Task to carry out. From the data underneath, reproduce exactly the stretch that begins at the line with "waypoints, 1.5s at" and ends after the line with "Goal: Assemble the".

Recorded data.
+-------+
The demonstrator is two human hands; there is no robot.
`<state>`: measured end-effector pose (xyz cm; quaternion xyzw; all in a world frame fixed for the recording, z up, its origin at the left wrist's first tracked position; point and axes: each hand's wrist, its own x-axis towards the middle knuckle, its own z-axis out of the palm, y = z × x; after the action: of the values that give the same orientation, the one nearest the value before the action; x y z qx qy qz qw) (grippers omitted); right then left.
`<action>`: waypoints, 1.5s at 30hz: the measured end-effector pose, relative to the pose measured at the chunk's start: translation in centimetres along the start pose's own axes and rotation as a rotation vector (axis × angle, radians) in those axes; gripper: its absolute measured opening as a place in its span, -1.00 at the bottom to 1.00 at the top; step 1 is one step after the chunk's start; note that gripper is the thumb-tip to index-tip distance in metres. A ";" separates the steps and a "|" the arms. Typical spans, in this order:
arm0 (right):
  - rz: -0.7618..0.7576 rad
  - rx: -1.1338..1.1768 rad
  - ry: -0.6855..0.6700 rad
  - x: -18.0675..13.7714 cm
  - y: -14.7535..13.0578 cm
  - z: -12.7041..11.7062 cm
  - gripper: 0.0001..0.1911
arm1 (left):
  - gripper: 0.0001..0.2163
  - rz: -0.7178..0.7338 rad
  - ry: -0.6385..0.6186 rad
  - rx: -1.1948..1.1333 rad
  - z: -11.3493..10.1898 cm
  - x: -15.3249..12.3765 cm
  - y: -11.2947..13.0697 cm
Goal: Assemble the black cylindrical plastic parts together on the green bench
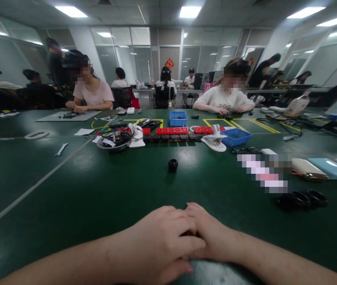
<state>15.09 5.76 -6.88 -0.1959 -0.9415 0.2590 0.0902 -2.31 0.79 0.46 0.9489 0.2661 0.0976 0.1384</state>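
My left hand (168, 237) rests over my right hand (212, 233) at the table's near edge. The left fingers wrap across the back of the right hand, which hides most of the right fingers. Nothing else shows in either hand. Ahead of them, on the green table (120, 190), stands a small round black piece (172, 165), apart from both hands. Farther to the right lie several black ring-like pieces (301, 200).
A red and black power strip (172, 133) runs across the middle, beside white clamps (136, 135), a metal bowl (113, 144) of dark parts and blue bins (236, 137). A wrench (61, 149) lies left, a light blue case (331, 168) right. Two people sit opposite.
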 end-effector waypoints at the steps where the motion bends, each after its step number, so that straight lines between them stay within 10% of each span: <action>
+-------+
Answer to this task.
`<action>`: waypoints, 1.5s at 30hz: the measured end-effector pose, relative to the pose measured at the chunk's start: translation in centimetres along the start pose's own axes and rotation as a rotation vector (axis × angle, radians) in those axes; gripper: its absolute measured opening as a place in its span, -1.00 at the bottom to 1.00 at the top; step 1 is one step after the chunk's start; note that gripper is the thumb-tip to index-tip distance in metres. A ";" separates the steps and a "|" the arms. Typical spans, in this order:
arm0 (right):
  - rz: -0.7618..0.7576 rad
  - rx: -1.1338..1.1768 rad
  - ry: -0.6855..0.6700 rad
  - x: -18.0675..13.7714 cm
  - y: -14.7535..13.0578 cm
  - z: -12.7041..11.7062 cm
  - gripper: 0.0001..0.1911
arm1 (left):
  - gripper: 0.0001..0.2163
  - rz: -0.7178..0.7338 rad
  - ry: -0.6385..0.6186 rad
  - rx: -1.1948..1.1333 rad
  - z: -11.3493..10.1898 cm
  - x: -15.3249..12.3765 cm
  - y: -11.2947..13.0697 cm
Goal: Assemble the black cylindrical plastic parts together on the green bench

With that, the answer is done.